Task objective: Pictures excluded, output the lines of the data below between the one holding "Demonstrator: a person" and the one holding "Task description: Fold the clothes", inclusive, exactly as they stand.

Data section:
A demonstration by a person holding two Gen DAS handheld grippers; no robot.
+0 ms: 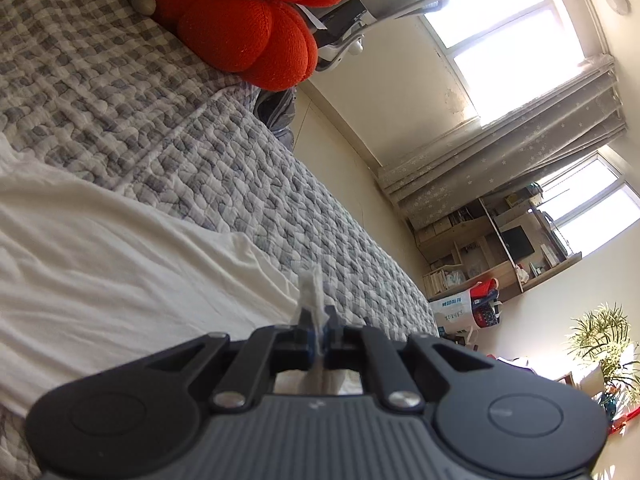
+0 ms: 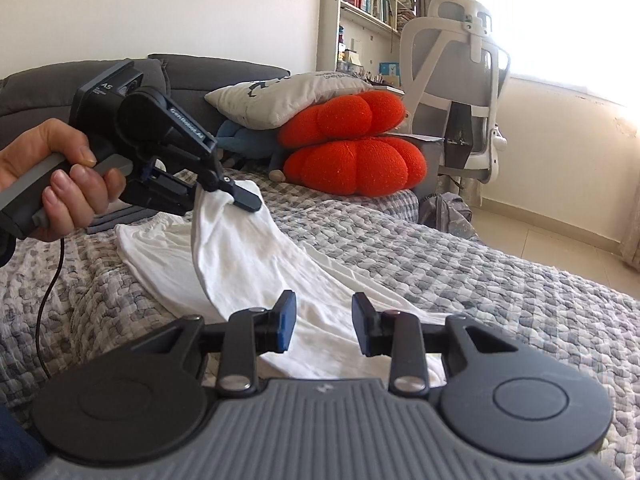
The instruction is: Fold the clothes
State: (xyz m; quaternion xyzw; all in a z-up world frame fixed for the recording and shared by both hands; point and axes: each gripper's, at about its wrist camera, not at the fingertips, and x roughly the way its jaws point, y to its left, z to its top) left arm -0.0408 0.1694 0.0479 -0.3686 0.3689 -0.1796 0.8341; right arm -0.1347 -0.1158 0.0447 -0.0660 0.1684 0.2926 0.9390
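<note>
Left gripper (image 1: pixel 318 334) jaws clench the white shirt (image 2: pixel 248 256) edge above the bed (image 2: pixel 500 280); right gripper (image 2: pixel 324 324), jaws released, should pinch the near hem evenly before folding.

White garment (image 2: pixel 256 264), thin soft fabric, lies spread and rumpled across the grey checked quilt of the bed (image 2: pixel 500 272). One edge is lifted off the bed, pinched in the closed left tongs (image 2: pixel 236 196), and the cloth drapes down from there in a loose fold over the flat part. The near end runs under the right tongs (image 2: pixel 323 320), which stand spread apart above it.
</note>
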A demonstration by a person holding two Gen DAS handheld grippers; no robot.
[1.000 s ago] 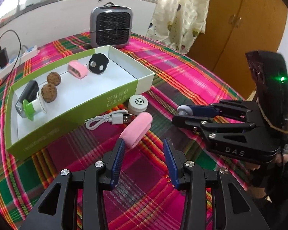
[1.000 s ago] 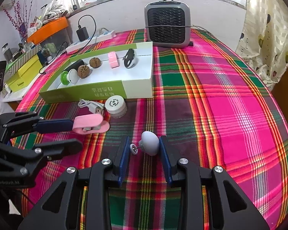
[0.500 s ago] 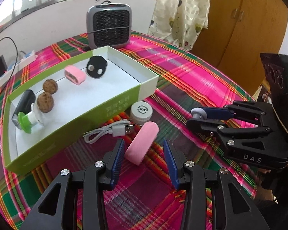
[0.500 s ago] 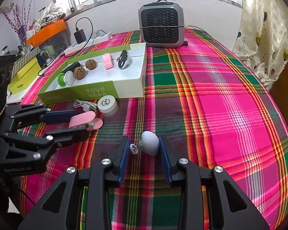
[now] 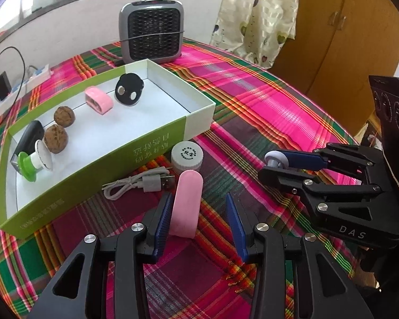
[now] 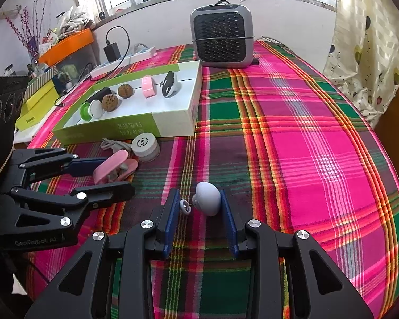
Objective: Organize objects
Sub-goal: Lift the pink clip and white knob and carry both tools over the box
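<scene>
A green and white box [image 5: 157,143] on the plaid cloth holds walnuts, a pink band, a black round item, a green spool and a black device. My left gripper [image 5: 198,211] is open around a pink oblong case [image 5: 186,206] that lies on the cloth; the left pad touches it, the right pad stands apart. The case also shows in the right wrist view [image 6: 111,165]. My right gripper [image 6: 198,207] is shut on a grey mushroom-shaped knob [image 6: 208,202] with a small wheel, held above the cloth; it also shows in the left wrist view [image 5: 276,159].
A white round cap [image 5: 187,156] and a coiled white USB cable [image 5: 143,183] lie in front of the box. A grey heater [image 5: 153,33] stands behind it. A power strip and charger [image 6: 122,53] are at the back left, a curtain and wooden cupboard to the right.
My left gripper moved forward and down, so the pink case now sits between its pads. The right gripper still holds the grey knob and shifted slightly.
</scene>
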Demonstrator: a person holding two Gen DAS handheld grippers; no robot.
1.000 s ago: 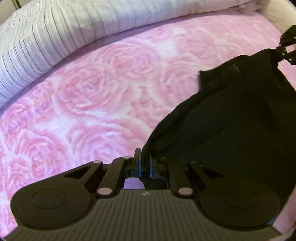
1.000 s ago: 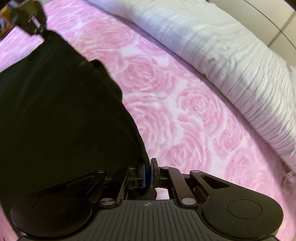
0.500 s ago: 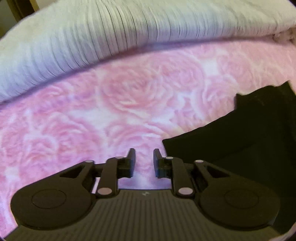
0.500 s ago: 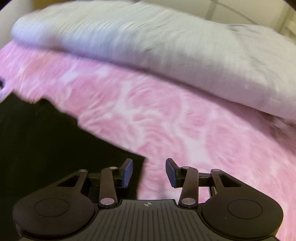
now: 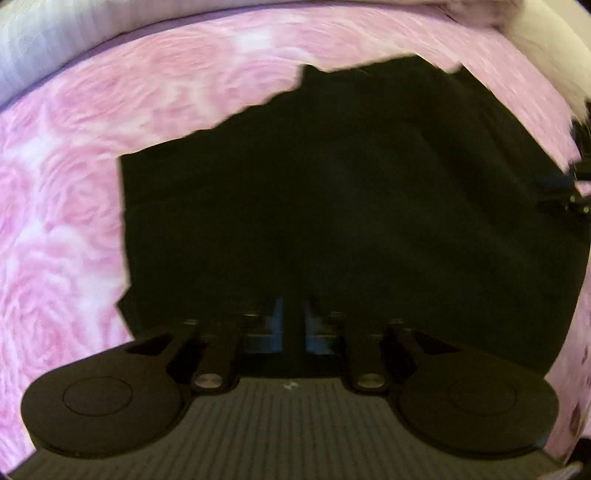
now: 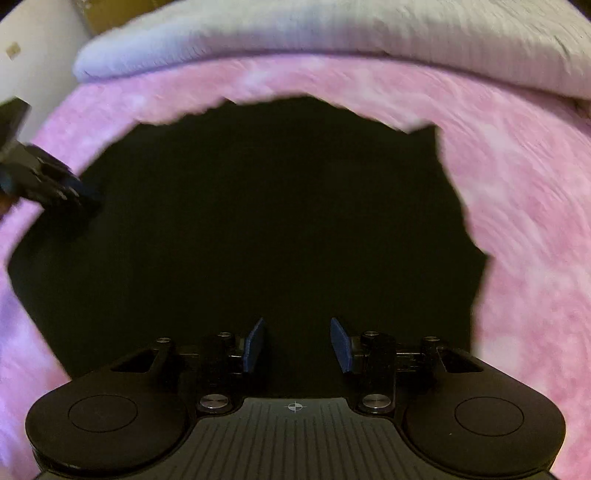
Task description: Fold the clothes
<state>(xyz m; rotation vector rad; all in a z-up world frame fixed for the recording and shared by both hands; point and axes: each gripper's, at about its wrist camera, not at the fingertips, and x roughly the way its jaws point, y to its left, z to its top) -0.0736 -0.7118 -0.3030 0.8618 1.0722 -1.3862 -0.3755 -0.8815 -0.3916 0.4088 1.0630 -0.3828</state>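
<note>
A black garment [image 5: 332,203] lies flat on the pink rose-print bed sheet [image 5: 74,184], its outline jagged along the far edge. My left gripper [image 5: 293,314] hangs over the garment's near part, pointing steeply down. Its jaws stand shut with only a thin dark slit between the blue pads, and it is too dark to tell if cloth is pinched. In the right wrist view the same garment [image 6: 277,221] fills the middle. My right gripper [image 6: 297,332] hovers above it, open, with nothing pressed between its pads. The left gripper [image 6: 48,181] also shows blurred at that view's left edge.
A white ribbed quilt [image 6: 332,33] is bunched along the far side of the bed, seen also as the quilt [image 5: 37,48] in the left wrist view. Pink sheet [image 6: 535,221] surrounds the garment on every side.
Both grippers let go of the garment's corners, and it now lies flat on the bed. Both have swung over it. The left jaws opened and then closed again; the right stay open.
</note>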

Output for this task:
Demonstrator: a person holding two Gen DAS handheld grippers; no robot.
1.000 s ago: 
1.000 s ago: 
0.500 s ago: 
0.500 s ago: 
now: 
now: 
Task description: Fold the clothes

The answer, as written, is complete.